Thursday, May 13, 2010
Blogtrotting: Hamburg, meine Perle!
Welcome! Cara from Blogtrotting has invited me to be your tour guide today (well, Friday, I'm a bit early, if you happen to see this on Thursday :) ) and I'm proud to present my chosen hometown Hamburg - to my eyes, the most beautiful city in the world. Above you see the Michel, Hamburg's largest church and it's most prominent landmark. You can see some more pictures of it I took and the view from the top here This is the view you get when you walk through the old Elbtunnel from the Landungsbruecken to the other side of the Elbe.
The post of Hamburg is the third biggest worldwide and has just celebrated its 821st birthday. The birthday celebrations always draw a massive crowd and you get to see a lot of ships
It's among my favourite parts of Hamburg and whenever I'm away, I take the subway line that drives above ground along the Landungsbruecken to get a view of the port. If you visit Hamburg, by all means take a round trip with one of the many port barges to see more of it, there's always a lot to discover.
Hamburg still calls itself Freie und Hansestadt, Free and Hanseatic City. Many towns were part of the Hanse, but only very few were Free - this meant that the citizens could not be drafted by the Emperor or other sovereigns, that they didn't have to pay taxes except to the city itself - those cities more or less ruled themselves. This is still a very important part of Hamburg's culture - we're still a city state and citizens of Hamburg do not accept decorations and medal given by the state or anyone else, since that would be a (symbolic) pledge of allegiance to whoever gives the medal.
The traders of the Hanse used to be called Pfeffersaecke (pepper sacks) due to the money they made by buying and selling spices and pepper in particular. They were proud of what they had created, the city hall was built as a symbol, to show everyone that Hamburg was a prosperous city that ruled itself.

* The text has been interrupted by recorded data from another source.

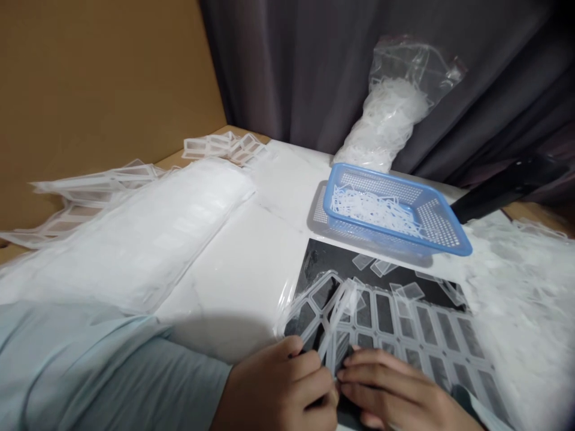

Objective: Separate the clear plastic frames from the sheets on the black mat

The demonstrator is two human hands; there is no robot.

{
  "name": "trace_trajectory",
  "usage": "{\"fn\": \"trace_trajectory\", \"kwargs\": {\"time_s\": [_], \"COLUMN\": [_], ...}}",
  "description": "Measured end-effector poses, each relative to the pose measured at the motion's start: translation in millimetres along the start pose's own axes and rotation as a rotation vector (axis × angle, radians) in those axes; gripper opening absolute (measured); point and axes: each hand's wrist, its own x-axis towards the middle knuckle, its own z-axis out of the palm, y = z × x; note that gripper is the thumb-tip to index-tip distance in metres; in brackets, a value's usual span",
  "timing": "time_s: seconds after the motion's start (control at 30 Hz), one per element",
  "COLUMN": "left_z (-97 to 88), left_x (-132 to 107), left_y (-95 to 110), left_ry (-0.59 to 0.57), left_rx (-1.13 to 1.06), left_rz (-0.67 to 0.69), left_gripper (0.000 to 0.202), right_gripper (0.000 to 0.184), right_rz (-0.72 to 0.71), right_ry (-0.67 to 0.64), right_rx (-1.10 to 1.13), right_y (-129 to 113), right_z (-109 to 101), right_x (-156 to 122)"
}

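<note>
Frame sheet (392, 336), clear plastic w/ two rows of rectangular windows, lies on a dark mat (332, 257) at the near side of the worktop (229, 263), right of centre; its left end is bent up. Left hand (287, 386) is curled at the near edge, thumb & fingers on the bent end, apparently pinching it, tho the fingertips are partly hidden. Right hand (390, 383) is just beside it, fingers close together & reaching left over the sheet's near edge; can't tell if it grips. Loose clear rectangles (363, 261) lie on the mat's far strip, some overlapping the sheet. Beyond: blue basket (438, 220) w/ thin white plastic bits (372, 209) inside. Behind that, clear bag (390, 114), approx. half full of similar bits, up against a grey curtain (291, 72). Far right, a dark object (498, 185), type unclear. Right side: big heap of translucent pcs (521, 299). Left side: long white bundle (139, 227), w/ more windowed sheets (224, 145) behind, nr a brown panel (103, 78).
</note>
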Motion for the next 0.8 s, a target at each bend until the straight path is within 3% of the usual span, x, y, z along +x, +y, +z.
{"fn": "trace_trajectory", "kwargs": {"time_s": [0.23,0.5,0.8], "left_z": [-7.6,-8.9,-9.6], "left_x": [-2,-1,0], "left_y": [-5,-5,-6], "left_ry": [-0.170,-0.174,-0.152], "left_rx": [-0.001,-0.008,-0.035], "left_rz": [0.067,0.067,0.066], "left_gripper": [0.028,0.022,0.016], "right_gripper": [0.021,0.026,0.023], "right_rz": [0.083,0.172,0.228], "right_ry": [0.028,-0.067,-0.027], "right_rx": [0.223,0.311,0.377], "right_y": [6,6,5], "right_z": [3,1,2], "right_x": [-9,-16,-14]}}
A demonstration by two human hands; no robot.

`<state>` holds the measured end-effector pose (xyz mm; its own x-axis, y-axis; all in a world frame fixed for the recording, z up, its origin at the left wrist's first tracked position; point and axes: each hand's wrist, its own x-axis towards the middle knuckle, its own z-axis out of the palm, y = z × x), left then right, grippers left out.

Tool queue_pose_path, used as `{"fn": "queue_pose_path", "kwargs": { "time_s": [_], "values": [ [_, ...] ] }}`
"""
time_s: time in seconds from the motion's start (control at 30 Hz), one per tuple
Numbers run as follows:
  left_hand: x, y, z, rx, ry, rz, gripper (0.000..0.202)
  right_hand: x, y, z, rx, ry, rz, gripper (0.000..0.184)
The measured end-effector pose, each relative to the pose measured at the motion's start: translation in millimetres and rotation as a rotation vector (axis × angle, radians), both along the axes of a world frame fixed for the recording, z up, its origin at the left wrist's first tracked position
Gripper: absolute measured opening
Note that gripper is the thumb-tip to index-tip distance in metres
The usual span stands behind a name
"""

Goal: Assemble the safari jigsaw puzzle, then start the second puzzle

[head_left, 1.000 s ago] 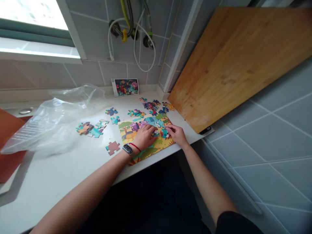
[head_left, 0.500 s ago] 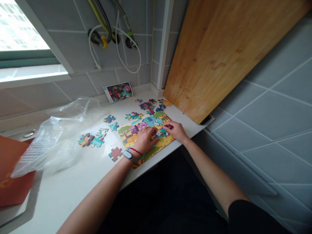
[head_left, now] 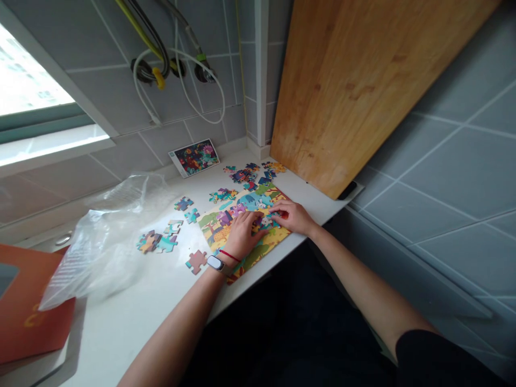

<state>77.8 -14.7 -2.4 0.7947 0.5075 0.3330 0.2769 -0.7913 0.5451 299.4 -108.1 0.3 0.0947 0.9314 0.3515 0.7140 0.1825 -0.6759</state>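
"Where are the hands?"

"Over a half-built jigsaw puzzle [head_left: 220,228] that lies on a white counter [head_left: 121,333]. The left hand [head_left: 242,235] rests on it with its fingers spread, and the right hand [head_left: 293,217] is just beside it, fingertips down among the pieces."

"Touching each other?"

"No, apart but close. (The left wrist wears a smart band [head_left: 215,263] and a red string [head_left: 230,256].)"

"Is the right one pinching a piece?"

"I can't tell; its fingers hide whatever is under them."

"What's around the puzzle?"

"Loose pieces [head_left: 150,242] lie in a small cluster to its left, a rust-red piece [head_left: 196,262] sits just off its near edge, and more pieces [head_left: 242,174] are scattered beyond it. A picture card [head_left: 194,158] leans against the tiled wall, a bamboo cutting board [head_left: 338,91] stands propped at the right, and a crumpled plastic bag [head_left: 108,247] lies at the left, partly over an orange-red sheet [head_left: 28,306]."
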Motion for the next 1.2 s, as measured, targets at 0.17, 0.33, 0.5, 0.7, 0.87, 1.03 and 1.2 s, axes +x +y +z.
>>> {"fn": "queue_pose_path", "kwargs": {
  "time_s": [0.17, 0.33, 0.5, 0.7, 0.87, 1.03, 1.2],
  "values": [
    [0, 0, -1.6, 0.029, -0.011, 0.001, 0.030, 1, -1, -2.0, -0.009, -0.019, -0.013, 0.019],
    [1, 1, -3.4, 0.044, -0.016, 0.007, 0.030, 3, 2, -6.8, 0.035, -0.002, -0.065, 0.024],
    [1, 1, -2.6, 0.053, -0.018, -0.005, 0.028, 3, 4, -7.1, 0.126, 0.138, -0.222, 0.035],
    [1, 1, -3.7, 0.069, -0.027, -0.001, 0.030, 16, -9, 7.9, -0.129, 0.025, 0.072, 0.048],
    [0, 2, -6.7, 0.067, -0.027, 0.001, 0.034, 26, -10, 17.1, -0.244, -0.080, 0.139, 0.064],
    [0, 3, -7.9, 0.060, -0.042, -0.005, 0.039, 26, -8, 20.6, -0.256, -0.068, 0.142, 0.061],
    [-1, 4, -5.6, 0.028, -0.088, -0.056, 0.038, 26, -11, 21.9, -0.221, 0.026, 0.196, 0.049]
  ]
}}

This is Hans Hummel, a water carrier famous in Hamburg. You can read about why he's famous and why Hummel Hummel Mors Mors is not a friendly greeting in Hamburg in this post I made
Hamburg has the only privately owned zoo in Germany. It developed from a couple of seals Carl Hagenbeck exhibited on the Reeperbahn into one of the most beautiful zoos in Germany and to this day, it's owned by the Hagenbeck family. Which is why people in Hamburg don't go to the zoo, they go to Hagenbeck. Take a tour with me!
Hamburg is a very green city, there are parks everywhere and many nature reserves within the city boundaries. The Alster is the second river to run through Hamburg and it branches up into many canals - you can reach many places in Hamburg by boat and it has more bridges than Venice. Here's the view from the Jungfernstieg over the Binnenalster, with the Alsterfountain, affectionately called the biggest burst pipe in Hamburg. It's right in the middle of the city and on sunny days, many people take their sailboat out on it.
Much of Hamburg was destroyed during the second World War. On the 24/25 July 1943, the largest bombing occurred and the flames developed into a firestorm, killing 45.000 people. Here's a view of the Michel in 1945 - the spire survived the bombing. The Nikolaikirche was not rebuilt and now serves as a memorial.
I could show you so much more - I always discover something new myself even after 11 years and it's one of the reasons I love this city so much. I'll leave you with a view over the Elbe and I hope that you enjoyed the tour. Goodbye, or as we say: Tschuess!